Task objective
Please reproduce the entries below exactly, leaving the pictures out.

START Recorded information

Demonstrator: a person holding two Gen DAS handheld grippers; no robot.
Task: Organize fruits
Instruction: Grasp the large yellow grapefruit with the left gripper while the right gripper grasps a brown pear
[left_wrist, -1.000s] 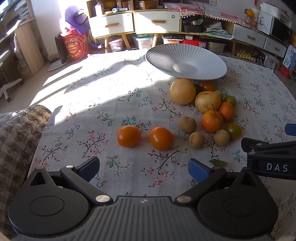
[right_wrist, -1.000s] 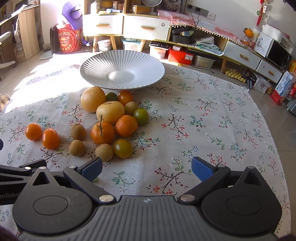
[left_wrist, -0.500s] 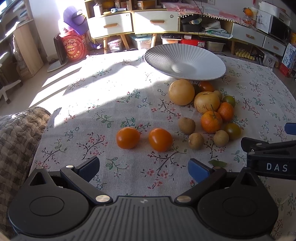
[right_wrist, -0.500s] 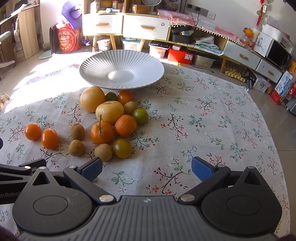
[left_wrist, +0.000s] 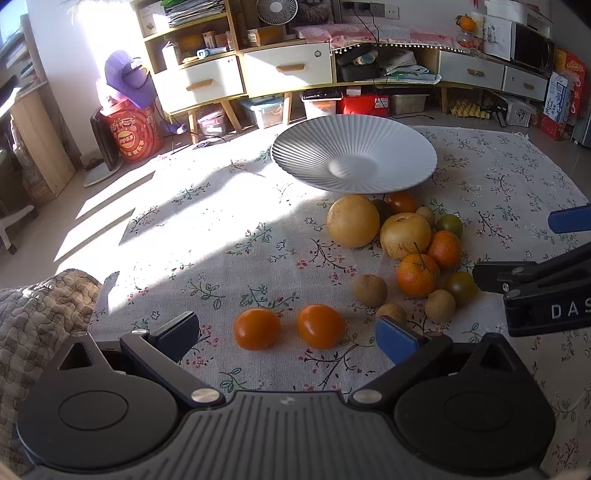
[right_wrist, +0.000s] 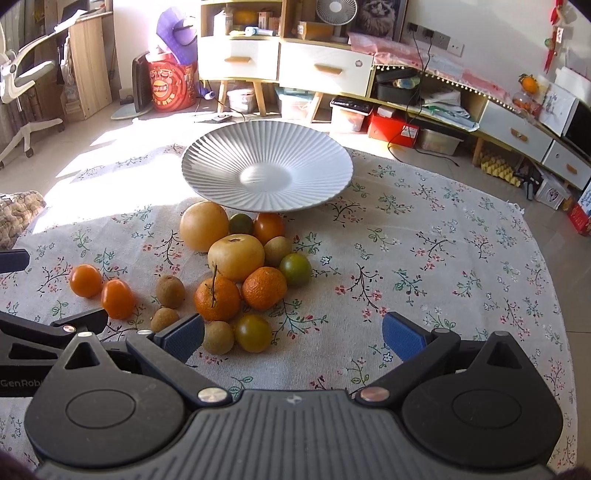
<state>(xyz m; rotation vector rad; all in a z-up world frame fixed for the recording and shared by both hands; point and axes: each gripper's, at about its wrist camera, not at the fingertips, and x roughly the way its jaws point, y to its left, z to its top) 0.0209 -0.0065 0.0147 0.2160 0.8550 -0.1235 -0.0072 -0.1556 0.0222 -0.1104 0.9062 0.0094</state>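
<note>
A floral-clothed tabletop fills the view. At 12 o'clock sits an empty ribbed white plate. Just before it, at 10 o'clock from the right tool, lies a touching cluster of fruits; two orange tomatoes lie apart, directly ahead of the left tool. Both tools are spread wide, holding nothing. Compared with a second ago, the left tool has edged closer to the tomatoes, probably the first pick.

Dark green fruit half hidden behind pale round fruit; plate rim overhanging it
</note>
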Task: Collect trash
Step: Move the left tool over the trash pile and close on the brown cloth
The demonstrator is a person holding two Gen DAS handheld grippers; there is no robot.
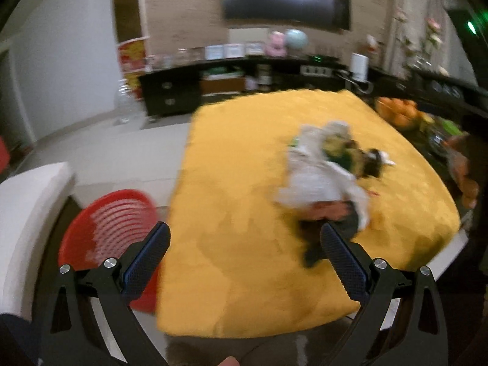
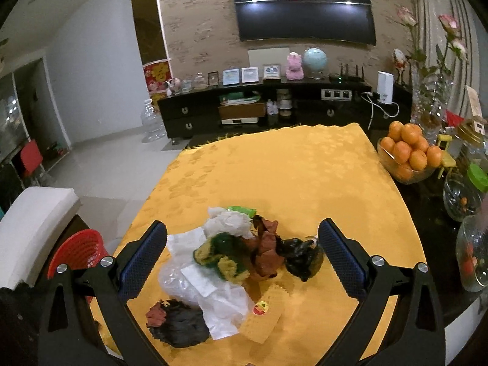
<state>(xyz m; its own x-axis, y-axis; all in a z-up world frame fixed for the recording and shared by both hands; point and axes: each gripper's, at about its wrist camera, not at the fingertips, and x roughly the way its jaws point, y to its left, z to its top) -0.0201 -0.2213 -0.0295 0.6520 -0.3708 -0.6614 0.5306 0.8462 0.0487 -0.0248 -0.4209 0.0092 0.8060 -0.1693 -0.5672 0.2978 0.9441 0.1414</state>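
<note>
Both grippers, left gripper and right gripper, gape empty above one trash pile on the yellow cloth, one red basket beside it.

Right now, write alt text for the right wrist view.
A pile of crumpled trash lies on a yellow tablecloth between the open right tool. A red basket sits lower left, a bowl of oranges right.

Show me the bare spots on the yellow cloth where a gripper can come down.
Bare yellow cloth runs from the trash pile to the far edge facing the TV stand, and along the right side toward the bowl of oranges. The near middle is crowded with trash; the dark table on the right holds jars.
</note>
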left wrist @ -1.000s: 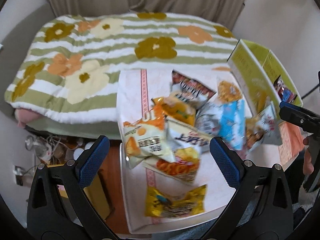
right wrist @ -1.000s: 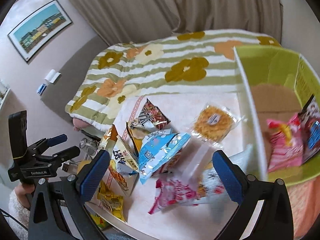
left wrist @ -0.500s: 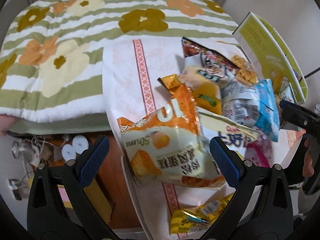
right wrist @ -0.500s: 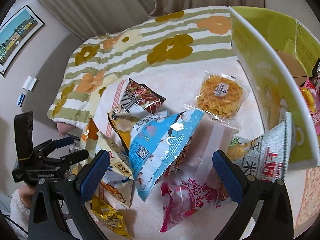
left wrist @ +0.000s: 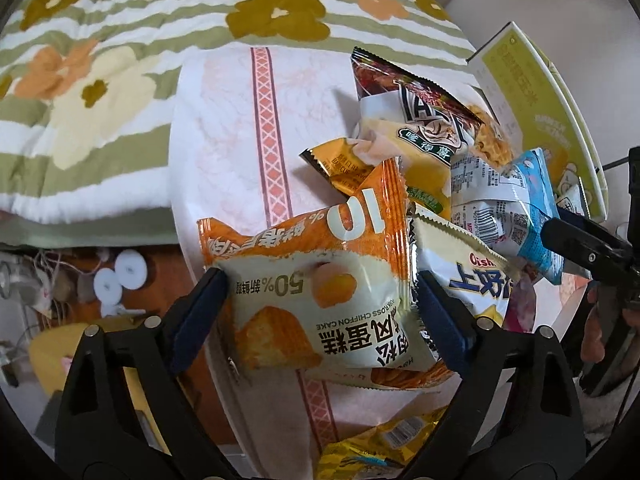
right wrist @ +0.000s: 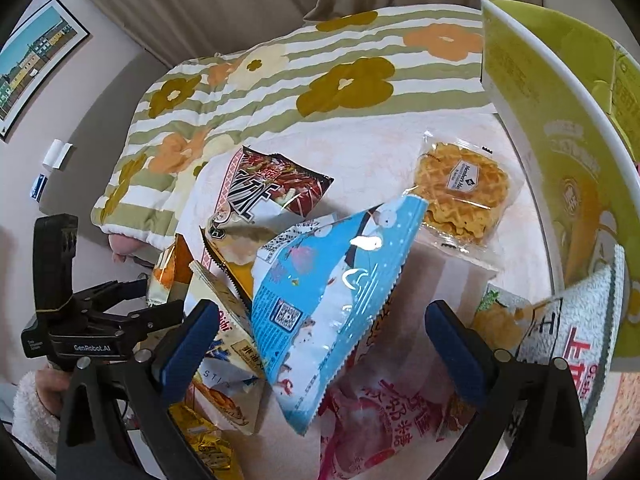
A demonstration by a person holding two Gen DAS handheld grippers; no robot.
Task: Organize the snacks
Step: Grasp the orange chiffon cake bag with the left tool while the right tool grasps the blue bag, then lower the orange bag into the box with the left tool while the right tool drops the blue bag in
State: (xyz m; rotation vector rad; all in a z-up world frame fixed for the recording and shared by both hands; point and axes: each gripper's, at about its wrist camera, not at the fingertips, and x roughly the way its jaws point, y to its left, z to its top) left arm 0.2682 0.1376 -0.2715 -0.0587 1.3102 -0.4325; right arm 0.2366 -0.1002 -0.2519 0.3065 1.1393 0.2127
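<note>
A pile of snack packets lies on a small pink-patterned table. My left gripper is open, its blue pads on either side of an orange and white chiffon cake packet. My right gripper is open over a light blue packet, above a pink candy bag. A waffle pack and a dark red packet lie further back. The yellow-green box stands at the right. The left gripper also shows in the right wrist view.
A bed with a flowered striped cover lies behind the table. A yellow foil packet sits at the table's near edge. Cables and white discs lie on the floor at the left. A white rice snack bag leans against the box.
Both grippers have moved forward and down toward the pile. The left one now straddles the chiffon cake packet; the right one has come close over the light blue packet.
</note>
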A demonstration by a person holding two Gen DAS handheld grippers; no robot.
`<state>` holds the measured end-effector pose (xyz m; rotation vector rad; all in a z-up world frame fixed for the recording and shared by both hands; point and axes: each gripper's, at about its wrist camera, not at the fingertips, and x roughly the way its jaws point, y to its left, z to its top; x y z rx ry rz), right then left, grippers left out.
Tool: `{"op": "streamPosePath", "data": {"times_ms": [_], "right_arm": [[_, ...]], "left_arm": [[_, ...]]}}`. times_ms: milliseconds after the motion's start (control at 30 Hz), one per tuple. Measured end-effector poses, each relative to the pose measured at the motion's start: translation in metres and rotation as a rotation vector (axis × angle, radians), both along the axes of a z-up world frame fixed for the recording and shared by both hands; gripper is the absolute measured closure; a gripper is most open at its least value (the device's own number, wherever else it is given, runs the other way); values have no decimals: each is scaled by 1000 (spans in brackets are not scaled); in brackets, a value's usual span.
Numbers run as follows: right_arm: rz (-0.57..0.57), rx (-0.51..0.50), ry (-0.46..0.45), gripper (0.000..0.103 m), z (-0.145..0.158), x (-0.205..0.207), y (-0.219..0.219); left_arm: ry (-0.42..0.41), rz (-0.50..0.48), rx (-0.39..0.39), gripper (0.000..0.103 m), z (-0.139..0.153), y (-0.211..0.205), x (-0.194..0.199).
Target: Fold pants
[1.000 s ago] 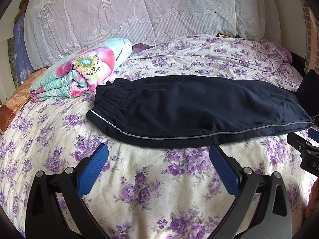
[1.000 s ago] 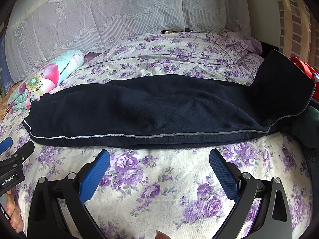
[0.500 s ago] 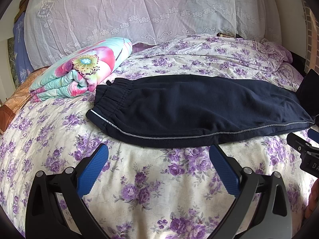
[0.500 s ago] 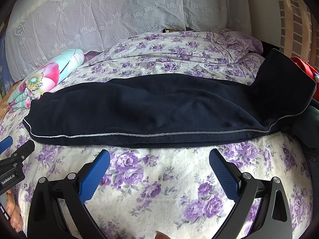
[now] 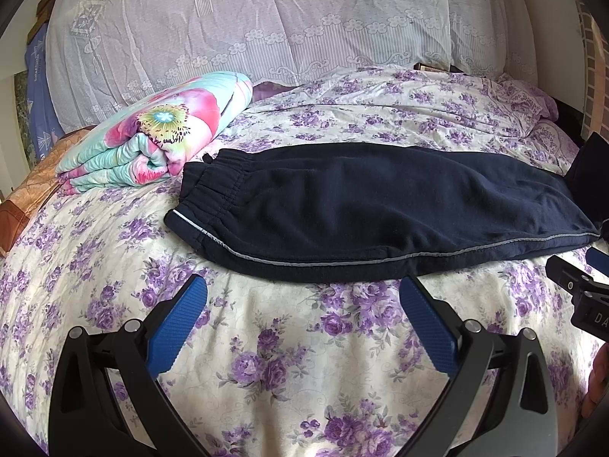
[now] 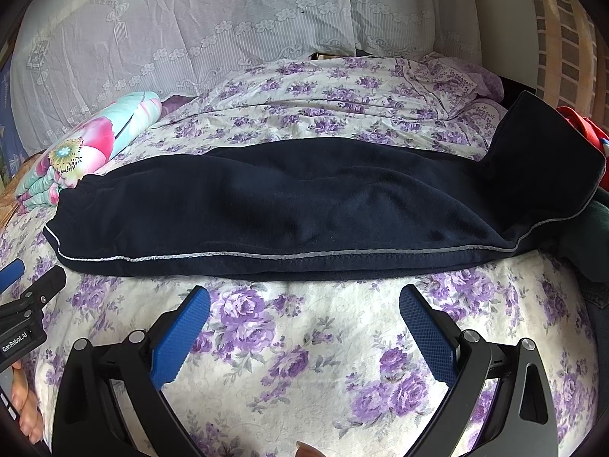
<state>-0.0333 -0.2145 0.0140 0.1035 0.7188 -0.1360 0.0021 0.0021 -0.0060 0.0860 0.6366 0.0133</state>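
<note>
Quilt [image 5: 152, 141]: folded, floral, far left of the bed [image 5: 304, 342], just beside the waistband — possibly touching, cannot tell.
Waistband [image 5: 213, 182]: elastic end of the pants, pointing left, flat on the sheet.
Pants [image 5: 380, 205]: dark navy, already doubled leg on leg, lying lengthwise across the bed; grey piping runs along the near edge.
Cuff end [image 6: 544, 160]: at the right the legs ride up over a dark heap beside something red, so that end is propped, not flat.
Left gripper [image 5: 302, 297]: jaws spread wide, nothing between them, hanging over bare sheet just short of the near hem.
Right gripper [image 6: 304, 299]: likewise released and empty, near the hem toward the leg half; its body also shows at the right edge of the left view.
Change: over the last second almost none — pants lie the same, both grippers have crept only slightly closer to the hem, jaws as wide as before.
Meaning: judged a pause before the grasp — the lengthwise fold looks done, the crosswise fold not yet begun.
Next, likely: the right gripper takes the cuffs and carries them to the waistband, the left pinning or lifting the waist corner.
Risk: thick fleece may slip a shallow pinch; the propped cuff end could drag and skew the stack.
</note>
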Motion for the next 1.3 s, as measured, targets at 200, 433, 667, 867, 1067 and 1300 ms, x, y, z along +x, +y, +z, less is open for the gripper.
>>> {"op": "streamPosePath", "data": {"times_ms": [200, 433, 667, 867, 1067, 1300], "right_arm": [[-1, 0, 0, 3, -1, 0, 0], [-1, 1, 2, 3, 0, 0, -1], [-1, 1, 3, 3, -1, 0, -1], [0, 1, 4, 3, -2, 0, 0], [0, 2, 6, 3, -2, 0, 0], [0, 2, 7, 3, 0, 1, -1]], "left_arm": [[0, 0, -1, 5, 0, 0, 0], [-1, 0, 0, 4, -1, 0, 0], [0, 0, 0, 5, 0, 0, 0], [-1, 0, -1, 4, -1, 0, 0], [0, 0, -1, 5, 0, 0, 0], [1, 0, -1, 5, 0, 0, 0]]}}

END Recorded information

Problem solution
Demonstrator: a person holding two Gen DAS handheld grippers; no robot.
Task: Organize fruits
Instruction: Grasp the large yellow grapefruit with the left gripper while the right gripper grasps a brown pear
[left_wrist, -1.000s] 
[right_wrist, -1.000s] 
[left_wrist, -0.500s] 
[right_wrist, -0.500s] 
[left_wrist, +0.000s] 
[right_wrist, +0.000s] 
<state>(xyz m; rotation vector rad; all in a z-up world frame fixed for the recording and shared by both hands; point and axes: each gripper's, at about its wrist camera, not at the fingertips, and x roughly the way its jaws point, y to its left, z to its top) 0.0209 -0.0065 0.0147 0.2160 0.8550 -0.1235 -0.0072 -0.1556 0.0222 -0.1104 0.9062 0.0094</state>
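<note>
A floral-clothed tabletop fills the view. At 12 o'clock sits an empty ribbed white plate. Just before it, at 10 o'clock from the right tool, lies a touching cluster of fruits; two orange tomatoes lie apart, directly ahead of the left tool. Both tools are spread wide, holding nothing. Compared with a second ago, the left tool has edged closer to the tomatoes, probably the first pick.

Dark green fruit half hidden behind pale round fruit; plate rim overhanging it
</note>
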Task: Collect trash
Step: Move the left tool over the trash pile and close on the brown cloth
The demonstrator is a person holding two Gen DAS handheld grippers; there is no robot.
<state>(xyz m; its own x-axis, y-axis; all in a z-up world frame fixed for the recording and shared by both hands; point and axes: each gripper's, at about its wrist camera, not at the fingertips, and x roughly the way its jaws point, y to its left, z to its top) -0.0201 -0.2213 -0.0295 0.6520 -0.3708 -0.6614 0.5306 0.8462 0.0487 -0.0248 -0.4209 0.0092 0.8060 -0.1693 -0.5672 0.2978 0.9441 0.1414</state>
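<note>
Both grippers, left gripper and right gripper, gape empty above one trash pile on the yellow cloth, one red basket beside it.

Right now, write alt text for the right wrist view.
A pile of crumpled trash lies on a yellow tablecloth between the open right tool. A red basket sits lower left, a bowl of oranges right.

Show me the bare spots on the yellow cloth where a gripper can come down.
Bare yellow cloth runs from the trash pile to the far edge facing the TV stand, and along the right side toward the bowl of oranges. The near middle is crowded with trash; the dark table on the right holds jars.
</note>
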left wrist @ -1.000s: 
right wrist @ -1.000s: 
left wrist @ -0.500s: 
right wrist @ -0.500s: 
left wrist @ +0.000s: 
right wrist @ +0.000s: 
A demonstration by a person holding two Gen DAS handheld grippers; no robot.
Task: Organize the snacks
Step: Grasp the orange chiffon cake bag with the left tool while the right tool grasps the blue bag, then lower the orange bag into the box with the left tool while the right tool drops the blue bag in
State: (xyz m; rotation vector rad; all in a z-up world frame fixed for the recording and shared by both hands; point and axes: each gripper's, at about its wrist camera, not at the fingertips, and x roughly the way its jaws point, y to its left, z to its top) left arm 0.2682 0.1376 -0.2715 -0.0587 1.3102 -0.4325; right arm 0.2366 -0.1002 -0.2519 0.3065 1.1393 0.2127
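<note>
A pile of snack packets lies on a small pink-patterned table. My left gripper is open, its blue pads on either side of an orange and white chiffon cake packet. My right gripper is open over a light blue packet, above a pink candy bag. A waffle pack and a dark red packet lie further back. The yellow-green box stands at the right. The left gripper also shows in the right wrist view.
A bed with a flowered striped cover lies behind the table. A yellow foil packet sits at the table's near edge. Cables and white discs lie on the floor at the left. A white rice snack bag leans against the box.
Both grippers have moved forward and down toward the pile. The left one now straddles the chiffon cake packet; the right one has come close over the light blue packet.
</note>
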A demonstration by a person holding two Gen DAS handheld grippers; no robot.
`<state>` holds the measured end-effector pose (xyz m; rotation vector rad; all in a z-up world frame fixed for the recording and shared by both hands; point and axes: each gripper's, at about its wrist camera, not at the fingertips, and x roughly the way its jaws point, y to its left, z to its top; x y z rx ry rz), right then left, grippers left out.
Tool: `{"op": "streamPosePath", "data": {"times_ms": [_], "right_arm": [[_, ...]], "left_arm": [[_, ...]]}}`. times_ms: milliseconds after the motion's start (control at 30 Hz), one per tuple. Measured end-effector poses, each relative to the pose measured at the motion's start: translation in metres and rotation as a rotation vector (axis × angle, radians), both along the axes of a z-up world frame fixed for the recording and shared by both hands; gripper is the absolute measured closure; a gripper is most open at its least value (the device's own number, wherever else it is given, runs the other way); values have no decimals: each is scaled by 1000 (spans in brackets are not scaled); in brackets, a value's usual span.
Numbers run as follows: right_arm: rz (-0.57..0.57), rx (-0.51..0.50), ry (-0.46..0.45), gripper (0.000..0.103 m), z (-0.145..0.158), x (-0.205..0.207), y (-0.219..0.219); left_arm: ry (-0.42..0.41), rz (-0.50..0.48), rx (-0.39..0.39), gripper (0.000..0.103 m), z (-0.139..0.153), y (-0.211..0.205), x (-0.194..0.199).
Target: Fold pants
[1.000 s ago] 
[1.000 s ago] 
[0.500 s ago] 
[0.500 s ago] 
[now] 
[now] 
<state>-0.0333 -0.2145 0.0140 0.1035 0.7188 -0.1360 0.0021 0.0021 -0.0060 0.0860 0.6366 0.0133</state>
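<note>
Quilt [image 5: 152, 141]: folded, floral, far left of the bed [image 5: 304, 342], just beside the waistband — possibly touching, cannot tell.
Waistband [image 5: 213, 182]: elastic end of the pants, pointing left, flat on the sheet.
Pants [image 5: 380, 205]: dark navy, already doubled leg on leg, lying lengthwise across the bed; grey piping runs along the near edge.
Cuff end [image 6: 544, 160]: at the right the legs ride up over a dark heap beside something red, so that end is propped, not flat.
Left gripper [image 5: 302, 297]: jaws spread wide, nothing between them, hanging over bare sheet just short of the near hem.
Right gripper [image 6: 304, 299]: likewise released and empty, near the hem toward the leg half; its body also shows at the right edge of the left view.
Change: over the last second almost none — pants lie the same, both grippers have crept only slightly closer to the hem, jaws as wide as before.
Meaning: judged a pause before the grasp — the lengthwise fold looks done, the crosswise fold not yet begun.
Next, likely: the right gripper takes the cuffs and carries them to the waistband, the left pinning or lifting the waist corner.
Risk: thick fleece may slip a shallow pinch; the propped cuff end could drag and skew the stack.
</note>
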Motion for the next 1.3 s, as measured, targets at 200, 433, 667, 867, 1067 and 1300 ms, x, y, z along +x, +y, +z, less is open for the gripper.
>>> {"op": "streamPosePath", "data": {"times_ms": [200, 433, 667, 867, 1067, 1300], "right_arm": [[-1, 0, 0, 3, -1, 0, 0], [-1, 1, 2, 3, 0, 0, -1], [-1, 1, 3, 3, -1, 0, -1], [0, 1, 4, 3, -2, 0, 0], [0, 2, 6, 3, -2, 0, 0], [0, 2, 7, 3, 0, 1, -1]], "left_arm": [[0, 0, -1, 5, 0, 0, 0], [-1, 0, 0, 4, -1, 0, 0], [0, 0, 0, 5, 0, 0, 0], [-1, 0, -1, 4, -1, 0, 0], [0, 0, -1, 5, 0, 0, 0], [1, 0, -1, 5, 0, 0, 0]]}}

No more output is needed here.